Does Bryant lose control of the ball, and does the ball hit the ground before he regains possession?

It appears so, but again, this play is controversial due to the ruling on the field. The ruling is a completion, and therefore you need indisputable evidence to overturn. The argument that's made in favor of this being a catch is that it's impossible to tell if Bryant's hand was underneath the ball when it bobbled. Basically, the ground can't cause a fumble, but it can cause an incompletion -- if contact with the ground jostles the ball loose, it's incomplete. Had Bryant kept the ball secured when the alleged bobble was made, this play stands as called.
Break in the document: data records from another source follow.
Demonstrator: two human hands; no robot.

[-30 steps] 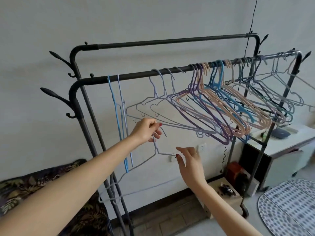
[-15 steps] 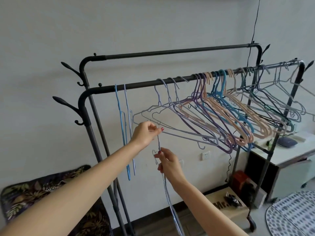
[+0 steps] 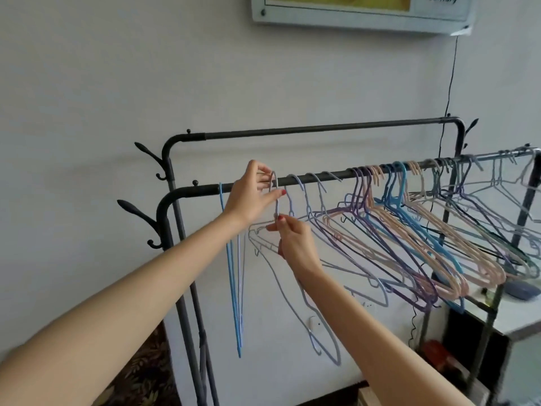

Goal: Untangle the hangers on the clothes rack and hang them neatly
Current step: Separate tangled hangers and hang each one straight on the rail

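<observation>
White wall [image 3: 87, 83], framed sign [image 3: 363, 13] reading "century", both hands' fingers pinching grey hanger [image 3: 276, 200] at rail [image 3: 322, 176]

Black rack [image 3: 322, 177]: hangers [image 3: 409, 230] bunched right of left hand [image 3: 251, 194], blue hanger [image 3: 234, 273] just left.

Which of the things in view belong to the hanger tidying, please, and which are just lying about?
Job in hand:
- grey hanger, held by both hands
- left hand at its hook
- right hand at its neck
- front rail
- blue hanger
- hanger bunch

Lying about:
- wall frame
- cable
- side table
- socket
</observation>
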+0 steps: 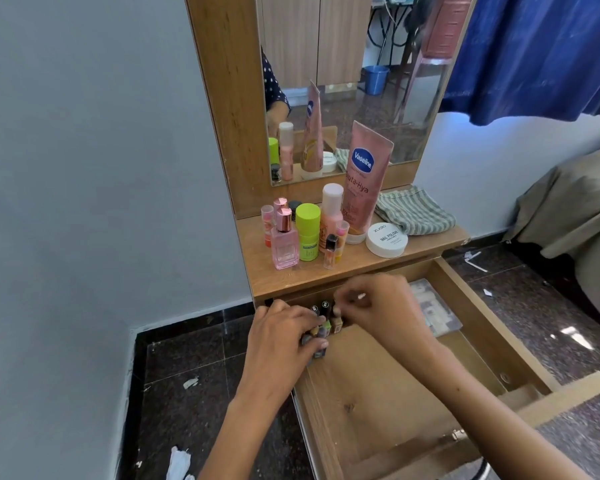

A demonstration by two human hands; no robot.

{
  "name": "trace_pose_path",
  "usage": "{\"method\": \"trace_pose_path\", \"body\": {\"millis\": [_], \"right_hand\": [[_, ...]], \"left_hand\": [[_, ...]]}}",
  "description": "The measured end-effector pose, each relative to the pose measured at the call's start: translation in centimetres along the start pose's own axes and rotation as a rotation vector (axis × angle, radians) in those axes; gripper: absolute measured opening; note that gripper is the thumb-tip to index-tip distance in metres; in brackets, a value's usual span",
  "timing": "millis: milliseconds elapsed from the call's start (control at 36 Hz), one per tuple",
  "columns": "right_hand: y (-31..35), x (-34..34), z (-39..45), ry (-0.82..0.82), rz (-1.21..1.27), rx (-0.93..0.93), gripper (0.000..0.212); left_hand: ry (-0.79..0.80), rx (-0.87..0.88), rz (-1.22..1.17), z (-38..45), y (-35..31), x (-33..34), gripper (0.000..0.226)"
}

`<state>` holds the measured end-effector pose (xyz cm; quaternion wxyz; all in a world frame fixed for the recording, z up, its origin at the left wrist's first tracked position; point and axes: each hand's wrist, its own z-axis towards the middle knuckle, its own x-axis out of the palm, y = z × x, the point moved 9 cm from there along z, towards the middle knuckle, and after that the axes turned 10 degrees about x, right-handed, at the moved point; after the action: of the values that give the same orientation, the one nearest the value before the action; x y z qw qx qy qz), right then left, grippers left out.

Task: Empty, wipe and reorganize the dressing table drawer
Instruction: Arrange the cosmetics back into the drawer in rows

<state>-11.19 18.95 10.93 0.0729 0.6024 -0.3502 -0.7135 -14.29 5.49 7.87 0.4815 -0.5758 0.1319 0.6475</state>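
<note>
The wooden drawer of the dressing table is pulled out below the tabletop. Several small nail polish bottles stand in its back left corner. My left hand is cupped around the front bottles, fingers curled on them. My right hand pinches the cap of one bottle at the back of the group. A clear plastic box lies in the drawer's back right, partly under the tabletop. A striped cloth is folded on the tabletop's right.
On the tabletop stand a pink Vaseline tube, a pink perfume bottle, a green stick, other small cosmetics and a white nail polish remover jar. A mirror rises behind. Bed at right, dark floor with paper scraps.
</note>
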Motion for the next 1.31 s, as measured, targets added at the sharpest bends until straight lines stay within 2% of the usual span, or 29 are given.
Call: {"method": "trace_pose_path", "body": {"millis": [111,194,389,778,889,1000,1139,1222,1306], "right_hand": [[1.0,-4.7,0.0,-0.325,0.247,-0.028,0.014],[2.3,-5.4,0.3,-0.432,0.262,-0.125,0.024],[3.3,-3.4,1.8,-0.455,-0.017,-0.151,0.032],[3.0,-3.4,1.8,-0.456,0.011,-0.175,0.020],[3.0,-3.9,1.4,-0.400,0.090,-0.186,0.019],[1.7,-4.4,0.8,-0.217,0.200,-0.079,0.023],[-1.8,-0.5,0.5,0.074,0.001,0.045,0.031],[-3.3,2.3,0.4,0.147,-0.067,0.075,0.035],[-3.7,3.9,0.3,0.172,-0.125,0.048,0.028]], "left_hand": [[0.041,0.015,0.003,0.5,-0.5,0.7,0.028],[0.033,0.014,0.003,0.7,-0.7,0.8,0.026],[0.049,0.004,0.016,0.9,-0.9,0.7,0.025],[0.078,0.019,0.031,0.9,-1.0,0.8,0.025],[0.067,-0.003,-0.010,0.8,-0.8,0.7,0.025],[0.061,-0.013,-0.039,0.6,-0.4,0.8,0.026],[0.067,-0.005,-0.013,0.6,-0.2,0.6,0.025],[0.065,-0.001,-0.012,0.6,-0.3,0.5,0.023],[0.056,-0.008,-0.011,0.6,-0.3,0.4,0.022]]}}
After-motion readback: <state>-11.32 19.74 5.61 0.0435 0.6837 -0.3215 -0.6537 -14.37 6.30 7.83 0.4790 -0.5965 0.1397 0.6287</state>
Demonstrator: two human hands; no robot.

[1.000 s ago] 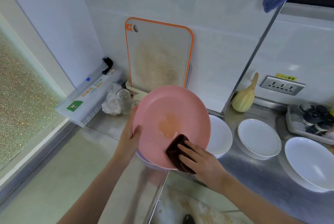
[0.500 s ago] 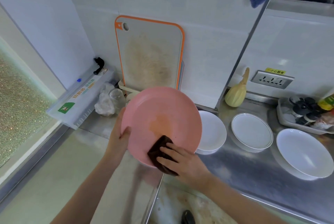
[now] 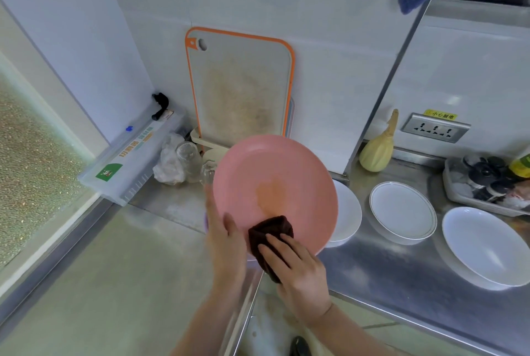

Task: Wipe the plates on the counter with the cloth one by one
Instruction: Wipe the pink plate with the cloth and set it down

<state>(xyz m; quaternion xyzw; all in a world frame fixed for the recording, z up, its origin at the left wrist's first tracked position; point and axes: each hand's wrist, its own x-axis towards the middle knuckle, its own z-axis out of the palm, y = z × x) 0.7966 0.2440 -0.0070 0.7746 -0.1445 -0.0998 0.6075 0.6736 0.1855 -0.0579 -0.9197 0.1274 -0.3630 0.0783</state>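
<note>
Center frame, left hand grips a light, stiff, probably slippery pink plate by its rim while right hand presses a soft cloth against it.

We see a pink plate with an orange stain at its middle, a dark brown cloth, three white plates, one rimmed with a thin dark line, a grey board edged orange, and a steel-grey surface.
</note>
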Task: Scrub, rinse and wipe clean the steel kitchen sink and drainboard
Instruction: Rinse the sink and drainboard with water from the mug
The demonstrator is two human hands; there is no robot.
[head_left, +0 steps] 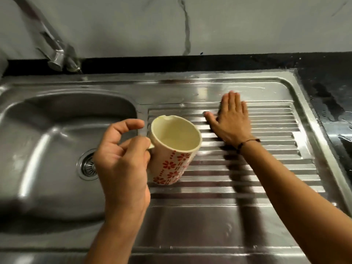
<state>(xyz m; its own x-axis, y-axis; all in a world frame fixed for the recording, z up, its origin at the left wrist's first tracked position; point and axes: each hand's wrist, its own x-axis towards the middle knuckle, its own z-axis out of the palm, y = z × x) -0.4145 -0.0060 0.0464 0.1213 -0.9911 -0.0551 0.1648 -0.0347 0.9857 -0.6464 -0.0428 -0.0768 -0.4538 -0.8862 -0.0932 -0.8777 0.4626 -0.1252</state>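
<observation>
Steel drainboard (247,187) looks rigid and slick under the flat, spread right hand (231,119), while the left hand (122,159) pinches the chipped, fragile floral mug (174,149) by its handle beside the sink basin (57,140).

One mug (174,149), one sink (57,130), one drainboard (266,168), one tap (55,54), two hands

My left hand (122,159) is curled, pinching a handle with thumb and fingers. My right hand (231,119) lies flat, fingers straight, arm stretched out.
</observation>
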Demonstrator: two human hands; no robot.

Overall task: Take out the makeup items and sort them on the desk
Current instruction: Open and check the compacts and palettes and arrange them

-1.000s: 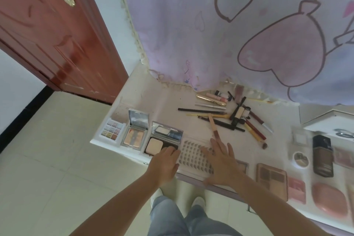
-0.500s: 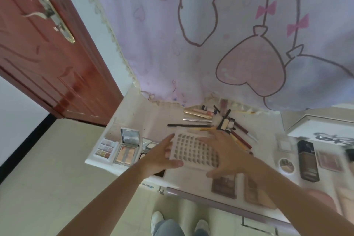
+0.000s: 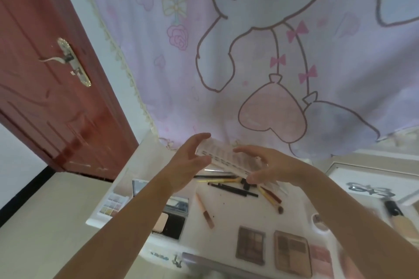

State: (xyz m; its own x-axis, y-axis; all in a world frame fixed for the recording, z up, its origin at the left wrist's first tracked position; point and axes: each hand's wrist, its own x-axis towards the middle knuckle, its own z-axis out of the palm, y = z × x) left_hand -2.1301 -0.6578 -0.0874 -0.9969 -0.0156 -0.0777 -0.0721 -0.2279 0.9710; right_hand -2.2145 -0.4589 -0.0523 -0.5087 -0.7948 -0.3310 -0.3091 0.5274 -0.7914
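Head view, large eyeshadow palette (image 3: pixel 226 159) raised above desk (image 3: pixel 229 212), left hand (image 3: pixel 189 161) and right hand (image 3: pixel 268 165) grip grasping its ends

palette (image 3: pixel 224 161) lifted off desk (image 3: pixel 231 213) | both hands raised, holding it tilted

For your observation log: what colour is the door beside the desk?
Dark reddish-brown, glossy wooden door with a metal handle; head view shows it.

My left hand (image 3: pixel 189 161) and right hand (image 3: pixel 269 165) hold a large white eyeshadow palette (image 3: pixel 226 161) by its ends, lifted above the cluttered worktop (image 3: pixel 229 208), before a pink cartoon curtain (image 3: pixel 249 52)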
He didn't, so it got overturned.

Keep in mind, this play did lead to a rule change, but all that the new rule did was re-establish why Bryant's catch wasn't a catch. For starters, it took out the "football move" language and added "initial" contact with the ground. In fact, the wording of the Dez Bryant rule ironically might be what did James in on the play against the Patriots.
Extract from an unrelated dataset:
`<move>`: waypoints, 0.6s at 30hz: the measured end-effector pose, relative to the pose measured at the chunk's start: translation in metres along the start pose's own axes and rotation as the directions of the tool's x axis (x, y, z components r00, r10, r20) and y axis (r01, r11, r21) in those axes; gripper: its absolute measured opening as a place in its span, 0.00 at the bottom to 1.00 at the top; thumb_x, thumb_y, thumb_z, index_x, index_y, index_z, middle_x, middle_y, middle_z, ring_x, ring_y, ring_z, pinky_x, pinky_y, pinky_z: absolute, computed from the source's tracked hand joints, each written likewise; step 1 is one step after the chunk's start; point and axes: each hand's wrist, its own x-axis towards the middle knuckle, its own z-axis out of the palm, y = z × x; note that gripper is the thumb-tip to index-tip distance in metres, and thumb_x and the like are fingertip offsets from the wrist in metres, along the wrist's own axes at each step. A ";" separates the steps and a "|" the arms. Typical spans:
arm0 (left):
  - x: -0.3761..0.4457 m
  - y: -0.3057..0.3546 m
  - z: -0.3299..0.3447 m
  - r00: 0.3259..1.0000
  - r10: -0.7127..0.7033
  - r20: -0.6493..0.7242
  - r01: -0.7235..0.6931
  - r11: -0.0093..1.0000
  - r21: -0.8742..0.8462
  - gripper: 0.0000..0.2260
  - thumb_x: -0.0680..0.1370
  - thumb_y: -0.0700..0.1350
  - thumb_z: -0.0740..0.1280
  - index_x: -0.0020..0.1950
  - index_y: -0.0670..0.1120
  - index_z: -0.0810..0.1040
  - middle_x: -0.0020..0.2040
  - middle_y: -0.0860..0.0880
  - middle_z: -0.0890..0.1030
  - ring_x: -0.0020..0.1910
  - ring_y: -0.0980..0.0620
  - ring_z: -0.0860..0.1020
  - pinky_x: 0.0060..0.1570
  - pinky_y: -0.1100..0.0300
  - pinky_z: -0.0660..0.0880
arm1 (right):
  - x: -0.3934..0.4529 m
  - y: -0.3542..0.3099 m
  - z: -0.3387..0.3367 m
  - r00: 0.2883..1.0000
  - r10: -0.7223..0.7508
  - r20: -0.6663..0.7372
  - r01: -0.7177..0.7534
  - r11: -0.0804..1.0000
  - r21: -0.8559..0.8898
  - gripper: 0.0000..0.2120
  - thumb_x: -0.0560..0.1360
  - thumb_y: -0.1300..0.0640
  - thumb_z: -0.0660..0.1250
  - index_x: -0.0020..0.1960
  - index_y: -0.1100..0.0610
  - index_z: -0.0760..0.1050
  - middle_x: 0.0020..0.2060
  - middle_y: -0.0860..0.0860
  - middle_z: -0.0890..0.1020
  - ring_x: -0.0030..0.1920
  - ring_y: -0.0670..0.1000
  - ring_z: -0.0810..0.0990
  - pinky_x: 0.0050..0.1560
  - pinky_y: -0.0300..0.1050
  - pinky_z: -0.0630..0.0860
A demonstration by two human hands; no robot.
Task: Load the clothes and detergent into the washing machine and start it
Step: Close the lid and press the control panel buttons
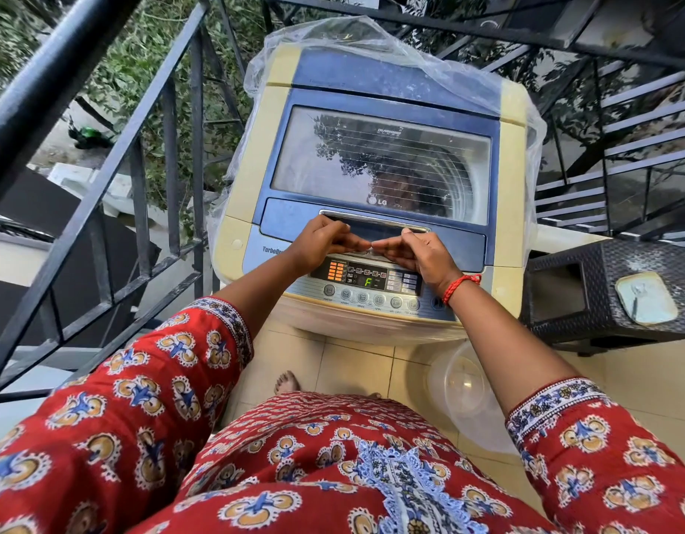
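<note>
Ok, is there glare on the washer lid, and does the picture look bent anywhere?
Head view: the glass lid mirrors tree branches and sky, so the drum beneath shows only partly; the railing and stairs bow outward at the edges, wide-angle distortion; light is soft daylight without hard shadows; the panel glows legibly below both hands.

The cream and blue plastic washing machine [375,156] looks smooth but dusty and dulled, its transparent lid window [379,163] glossy and reflective. A thin crinkled clear plastic sheet [371,36] drapes behind it, shiny at the folds. The chrome-look lid handle [373,221] gleams. The black painted metal railing [102,156] is matt and scuffed. The dark woven-textured plastic stool [611,291] looks rough. The red printed cloth sleeves [152,383] are soft and matt. Cream floor tiles [356,368] are smooth, faintly glossy.
</note>
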 end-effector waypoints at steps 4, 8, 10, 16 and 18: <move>0.001 -0.001 0.000 1.000 -0.002 -0.004 0.002 1.000 -0.011 0.17 0.82 0.38 0.54 0.44 0.29 0.78 0.48 0.36 0.84 0.50 0.42 0.83 0.56 0.53 0.78 | 0.000 0.000 -0.001 1.000 -0.001 0.006 0.000 1.000 0.008 0.22 0.84 0.56 0.50 0.55 0.67 0.80 0.52 0.60 0.84 0.55 0.53 0.83 0.55 0.39 0.78; 0.001 -0.002 -0.001 1.000 -0.002 0.005 0.002 1.000 -0.007 0.18 0.81 0.38 0.54 0.43 0.30 0.79 0.44 0.42 0.86 0.50 0.42 0.83 0.57 0.52 0.78 | 0.001 0.000 -0.001 1.000 0.003 0.010 -0.003 1.000 0.015 0.22 0.84 0.56 0.50 0.55 0.66 0.80 0.51 0.60 0.84 0.55 0.54 0.83 0.56 0.40 0.78; 0.001 -0.001 0.000 1.000 -0.001 0.004 0.001 1.000 -0.011 0.17 0.81 0.38 0.54 0.42 0.31 0.79 0.44 0.41 0.85 0.51 0.41 0.83 0.57 0.51 0.78 | 0.001 0.000 -0.001 1.000 0.000 0.010 0.000 1.000 0.012 0.22 0.84 0.56 0.50 0.55 0.66 0.80 0.51 0.60 0.84 0.55 0.54 0.83 0.55 0.39 0.78; 0.000 0.000 0.000 1.000 0.003 -0.002 -0.003 1.000 -0.009 0.18 0.82 0.38 0.53 0.43 0.29 0.78 0.48 0.35 0.83 0.51 0.40 0.82 0.58 0.50 0.78 | 0.001 0.000 -0.001 1.000 -0.001 0.012 0.001 1.000 0.014 0.22 0.84 0.56 0.50 0.55 0.66 0.80 0.52 0.60 0.84 0.56 0.54 0.82 0.57 0.41 0.78; 0.000 -0.001 0.000 1.000 0.001 -0.001 -0.001 1.000 -0.009 0.17 0.82 0.38 0.53 0.43 0.30 0.78 0.48 0.34 0.83 0.51 0.40 0.82 0.57 0.50 0.78 | 0.001 0.000 -0.002 1.000 0.003 0.013 -0.004 1.000 0.015 0.22 0.84 0.55 0.50 0.55 0.67 0.80 0.52 0.61 0.84 0.56 0.55 0.82 0.56 0.40 0.78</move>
Zach Miller touchdown overturned vs. Saints

I'm honestly loathe to link the video to this one, but it's pretty much the only one I can think of that is empirically the wrong call any way you look at it. There is no reason that this should not have been a touchdown, and that's even ignoring the emotion behind the play. This video shows the catch in the first 30 seconds, and don't watch if you're squeamish, because Miller's knee dislocation is pretty gnarly.

Miller makes the catch and clearly sits up with the ball still corralled. He even says in the video above that when he set the ball aside he thought to himself "that's gotta be long enough." It wasn't, and the call was inexplicably overturned. How this wasn't a catch is, to be frank, absolutely beyond me. He goes to the ground, holds onto the ball, maintains possession, and only after the play is clearly, clearly over does he flip the ball aside.

Jesse James TD overturned vs. Patriots

Out of all of these examples, Dez is the most comparable as they're players that were outside of the end zone extending for six. The difference is: one broke the plane, and one didn't. But here's the thing -- that doesn't matter. The rules are the same in and out of the end zone, as established above.

It kind of feels like a need to make endings controversial is fueling this one. James is clearly going to the ground, so the "football move" argument doesn't really apply here. Is reaching for the end zone a football move? Probably. But it's voided. He is horizontal at the time of making the catch, so he needs to secure the ball all the way to the ground. That little wiggle isn't much, but it's just enough that the debate can be had that the ground jostled the ball loose. 

By the rule, that makes this play an incompletion. Yes he gets control and yes he turns upfield, but it isn't to become a runner. The fact is: If the ball moves once a receiver hits the ground, historically speaking the referees are going to rule it incomplete. People always talk about wanting consistency out of officials -- they are consistent on this call. It's just in a way that favors the defense in these cases, and "looks bad."

Hate the rule, not the officials

Here's the bottom line: The rule is a necessary evil. What people seem to want is "catches should be determined by whether or not it looks like a catch." In theory, that's great, but the components and mechanics of making a catch and a move don't work. Wonky end zone rules don't apply to catches -- it's not like breaking the plane as a runner where it's "good enough." 

The alternative is that these plays turn into fumbles when they're outside of the end zone. Controversy begets controversy in some cases, and there's no "easy answer." Fans want consistency, and they're getting it, yet the reaction seems to be consistently negative.

The fact is that there are arguments and debates to be had on what these rules need to be. Perhaps they'll be had this offseason. However, as it stands, a catch is still murky by nature, because when is a play truly "over," particularly in the end zone? The league is still trying to determine that, but they've been surprisingly clear that what seem like 50/50 calls in the end zone aren't really 50/50. It needs to be clearly a touchdown -- or else it isn't.